→ How to complete this task
Repeat the listing word for word. No pictures belong in the copy.

→ Given data
'''

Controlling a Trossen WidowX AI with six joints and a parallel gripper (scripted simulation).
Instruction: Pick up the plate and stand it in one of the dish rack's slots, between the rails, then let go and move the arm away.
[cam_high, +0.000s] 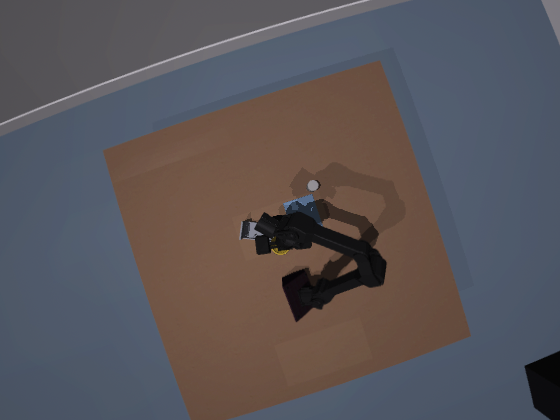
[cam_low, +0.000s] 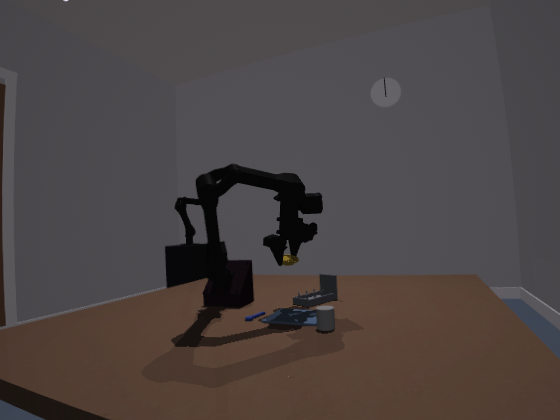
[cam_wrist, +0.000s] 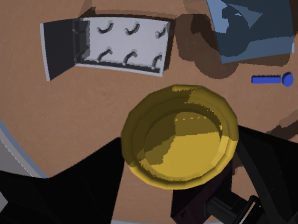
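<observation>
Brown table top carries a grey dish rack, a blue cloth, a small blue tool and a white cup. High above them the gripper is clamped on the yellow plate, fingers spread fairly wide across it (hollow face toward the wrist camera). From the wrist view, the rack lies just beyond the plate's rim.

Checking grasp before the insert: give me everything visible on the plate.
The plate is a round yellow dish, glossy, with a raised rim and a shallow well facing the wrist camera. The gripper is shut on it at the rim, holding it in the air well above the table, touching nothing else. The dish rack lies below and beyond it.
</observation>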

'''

→ Exercise result
Controlling a Trossen WidowX AI with six joints and a parallel gripper (scripted simulation).
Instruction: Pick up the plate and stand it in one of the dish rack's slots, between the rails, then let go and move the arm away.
[cam_high, +0.000s] 
[cam_low, +0.000s] 
[cam_wrist, +0.000s] 
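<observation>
Brown table top carries a grey dish rack, a blue cloth, a small blue tool and a white cup. High above them the gripper is clamped on the yellow plate, fingers spread fairly wide across it (hollow face toward the wrist camera). From the wrist view, the rack lies just beyond the plate's rim.

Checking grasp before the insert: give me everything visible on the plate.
The plate is a round yellow dish, glossy, with a raised rim and a shallow well facing the wrist camera. The gripper is shut on it at the rim, holding it in the air well above the table, touching nothing else. The dish rack lies below and beyond it.
</observation>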

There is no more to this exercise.